The experience of love, and the loss of love, certainly also causes pain, and singing of this can expose those inner, invisible wounds and scars that we live with. Violeta Parra was a songwriter and singer from Chile, and the instigator of the revival and reinvention of Chilean folk music. One of her most famous songs is ‘Gracias a la Vida’, made all the more poignant by the fact of her suicide in 1967, Here’s the original lyrics and translation, courtesy of wikipedia:

 Gracias a la vida que me ha dado tanto
Me dio dos luceros que cuando los abro
Perfecto distingo lo negro del blanco
Y en el alto cielo su fondo estrellado
Y en las multitudes el hombre que yo amo

Translated into English:
Thanks to life, which has given me so much
It gave me two bright stars that when I open them,
I perfectly distinguish the black from white
And in the sky above, her starry backdrop
And within the multitudes the man I love

One of my favourite of her songs is ‘Que He Sacado Con Quererte‘. I first heard this on a cassette tape in 1989, performed by the wonderful late Argentine singer Mercedes Sosa. I was listening to her singing it this morning, thinking of the wounds we survive, and the scars we live with.

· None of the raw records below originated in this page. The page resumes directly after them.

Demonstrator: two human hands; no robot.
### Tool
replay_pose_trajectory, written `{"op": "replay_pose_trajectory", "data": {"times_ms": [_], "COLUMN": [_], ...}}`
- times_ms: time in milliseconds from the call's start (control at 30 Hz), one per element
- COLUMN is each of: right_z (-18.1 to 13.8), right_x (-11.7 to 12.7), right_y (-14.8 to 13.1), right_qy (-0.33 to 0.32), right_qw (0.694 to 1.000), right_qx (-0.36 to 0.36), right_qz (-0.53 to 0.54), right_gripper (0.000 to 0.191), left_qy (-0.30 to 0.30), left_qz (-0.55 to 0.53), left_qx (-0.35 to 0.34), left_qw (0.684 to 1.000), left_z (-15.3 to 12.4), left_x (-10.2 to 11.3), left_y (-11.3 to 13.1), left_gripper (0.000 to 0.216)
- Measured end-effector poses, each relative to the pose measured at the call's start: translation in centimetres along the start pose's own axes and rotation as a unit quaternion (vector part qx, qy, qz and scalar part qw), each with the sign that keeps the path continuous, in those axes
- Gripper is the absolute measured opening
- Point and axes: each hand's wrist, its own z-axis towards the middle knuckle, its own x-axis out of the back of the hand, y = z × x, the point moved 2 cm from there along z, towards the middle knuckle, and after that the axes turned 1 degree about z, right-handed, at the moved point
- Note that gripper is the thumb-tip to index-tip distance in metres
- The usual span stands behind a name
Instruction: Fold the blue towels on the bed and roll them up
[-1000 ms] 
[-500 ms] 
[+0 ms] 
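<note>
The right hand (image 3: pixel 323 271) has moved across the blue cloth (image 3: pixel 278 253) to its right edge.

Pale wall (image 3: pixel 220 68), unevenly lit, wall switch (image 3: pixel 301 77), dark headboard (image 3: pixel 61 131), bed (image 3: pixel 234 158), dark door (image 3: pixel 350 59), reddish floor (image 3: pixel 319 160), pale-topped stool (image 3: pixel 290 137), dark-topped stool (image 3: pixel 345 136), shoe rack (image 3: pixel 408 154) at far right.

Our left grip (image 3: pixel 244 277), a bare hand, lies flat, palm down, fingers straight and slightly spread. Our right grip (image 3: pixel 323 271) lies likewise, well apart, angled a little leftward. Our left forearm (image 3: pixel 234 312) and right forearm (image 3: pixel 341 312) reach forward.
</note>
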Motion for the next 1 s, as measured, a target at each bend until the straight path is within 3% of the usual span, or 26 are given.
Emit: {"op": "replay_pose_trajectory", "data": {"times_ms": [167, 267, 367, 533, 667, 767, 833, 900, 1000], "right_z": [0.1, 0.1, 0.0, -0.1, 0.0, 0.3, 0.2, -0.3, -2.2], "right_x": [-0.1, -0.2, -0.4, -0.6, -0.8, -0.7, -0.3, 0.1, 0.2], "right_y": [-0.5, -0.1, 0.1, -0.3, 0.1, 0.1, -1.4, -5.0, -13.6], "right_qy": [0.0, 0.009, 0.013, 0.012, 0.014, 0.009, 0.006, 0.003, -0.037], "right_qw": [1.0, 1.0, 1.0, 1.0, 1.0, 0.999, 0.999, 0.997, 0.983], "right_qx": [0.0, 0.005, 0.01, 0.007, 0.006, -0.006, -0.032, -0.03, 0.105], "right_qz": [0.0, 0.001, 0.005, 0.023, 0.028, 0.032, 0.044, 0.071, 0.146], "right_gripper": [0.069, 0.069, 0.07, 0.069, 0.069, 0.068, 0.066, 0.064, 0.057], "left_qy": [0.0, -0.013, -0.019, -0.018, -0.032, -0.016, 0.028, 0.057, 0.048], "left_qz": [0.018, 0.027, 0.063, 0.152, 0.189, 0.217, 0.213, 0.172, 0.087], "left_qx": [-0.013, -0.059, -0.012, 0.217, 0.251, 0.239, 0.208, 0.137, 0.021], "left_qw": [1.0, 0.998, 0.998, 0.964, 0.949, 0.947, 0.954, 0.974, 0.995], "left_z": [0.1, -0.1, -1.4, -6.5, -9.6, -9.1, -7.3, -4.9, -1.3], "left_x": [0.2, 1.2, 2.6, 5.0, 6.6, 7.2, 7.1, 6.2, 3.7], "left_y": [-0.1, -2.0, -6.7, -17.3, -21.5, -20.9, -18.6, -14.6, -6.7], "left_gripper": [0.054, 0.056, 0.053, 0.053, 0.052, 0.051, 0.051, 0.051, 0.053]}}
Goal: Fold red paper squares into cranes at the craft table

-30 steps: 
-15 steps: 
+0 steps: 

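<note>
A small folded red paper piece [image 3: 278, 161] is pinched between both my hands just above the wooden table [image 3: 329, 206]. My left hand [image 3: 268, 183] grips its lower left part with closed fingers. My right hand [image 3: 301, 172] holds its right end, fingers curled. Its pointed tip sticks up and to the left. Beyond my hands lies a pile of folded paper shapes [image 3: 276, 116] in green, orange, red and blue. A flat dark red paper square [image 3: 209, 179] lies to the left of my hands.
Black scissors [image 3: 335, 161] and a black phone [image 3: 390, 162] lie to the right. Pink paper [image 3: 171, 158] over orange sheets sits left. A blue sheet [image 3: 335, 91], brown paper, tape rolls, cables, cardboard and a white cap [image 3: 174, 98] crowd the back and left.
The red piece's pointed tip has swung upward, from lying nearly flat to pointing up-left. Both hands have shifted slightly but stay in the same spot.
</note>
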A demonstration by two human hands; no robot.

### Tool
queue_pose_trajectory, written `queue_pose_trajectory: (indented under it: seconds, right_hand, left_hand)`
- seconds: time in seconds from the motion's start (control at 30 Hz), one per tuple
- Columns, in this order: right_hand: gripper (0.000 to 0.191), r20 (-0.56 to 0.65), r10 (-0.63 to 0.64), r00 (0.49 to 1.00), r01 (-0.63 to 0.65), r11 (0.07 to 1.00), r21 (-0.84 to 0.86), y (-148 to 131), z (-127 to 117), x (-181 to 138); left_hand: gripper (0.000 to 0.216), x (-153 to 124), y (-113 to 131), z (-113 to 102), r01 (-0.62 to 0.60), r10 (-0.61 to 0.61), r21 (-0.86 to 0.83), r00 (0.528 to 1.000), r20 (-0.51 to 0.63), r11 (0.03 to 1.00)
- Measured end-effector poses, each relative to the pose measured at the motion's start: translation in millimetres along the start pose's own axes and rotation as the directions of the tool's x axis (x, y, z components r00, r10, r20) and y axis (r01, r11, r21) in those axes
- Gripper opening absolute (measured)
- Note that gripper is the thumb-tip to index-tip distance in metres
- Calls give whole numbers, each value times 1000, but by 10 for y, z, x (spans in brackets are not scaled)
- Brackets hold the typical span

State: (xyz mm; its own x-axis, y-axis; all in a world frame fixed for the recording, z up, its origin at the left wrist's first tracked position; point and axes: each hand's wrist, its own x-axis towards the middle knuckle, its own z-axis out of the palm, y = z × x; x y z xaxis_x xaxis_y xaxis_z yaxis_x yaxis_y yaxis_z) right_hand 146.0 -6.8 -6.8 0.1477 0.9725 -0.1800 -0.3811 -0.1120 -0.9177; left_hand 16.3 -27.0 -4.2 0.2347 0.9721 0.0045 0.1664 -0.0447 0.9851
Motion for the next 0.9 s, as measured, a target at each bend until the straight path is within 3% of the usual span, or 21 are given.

These are the lyrics with a translation done for me by the mother of my friend Lorraine:

 que he sacado con la luna, ayayai
What did I get from the moon,
que los dos miramos juntos, ayayai
that we both looked at together?
que he sacado con los nombres, ayayai
What did I get from the names,
estampados en el muro, ayayai
imprinted on the wall?
como cambia el calendario ,ayayai
Just as the calender changes,
cambia todo en este mundo, ayayai
everything in this world changes.
ayayai ay
 
que he sacado con el lirio, ayayai
What did I get from the lily,
que plantamos en le patio, ayayayi
that we planted in the patio?
no era uno el que plantamos , ayayai
It wasn't one that we planted,
eran dos enamorados, ayayai
they were two in love.
hortelando, tu plantio, ayayai
Gardener, your plot of land
con el tiempo no ha cambiado, ayayai
has not changed over time.

que he sacado con la sombra, ayayai
What did I get from the shadow,
del aromo por testigo ayayai,
of the witness-like myrrh tree,
y los cuatro pies marcados, ayayai
and the four footprints marked,
en la orilla del camino, ayayai
at the border of the path?
¿que he sacado con quererte, ayayai?
What did I get from loving you?
clavelito florecido ,ayayai
blossomed little carnation.
ayayai ay.

Aqui esta la misma luna, ayayai
The same moon is here,
en el patio el blanco lirio, ayayai
in the patio  -  the white lily.
los dos nombres en el muro, ayayai
The two names on the wall,
y tu rostro e(n?) el camino, ayayai
and your face on the path.
pero tu palomo ingrato, ayayai
But you, ungrateful dove
ya no arrullas en mi nido, ayayai
no longer coo/whisper sweet nothings in my nest.
ayayai ay.

Pain, wounds, and scars are caused by many things in our lives, and mark us, whether visibly or not, telling the story of what we have experienced. And what we have survived.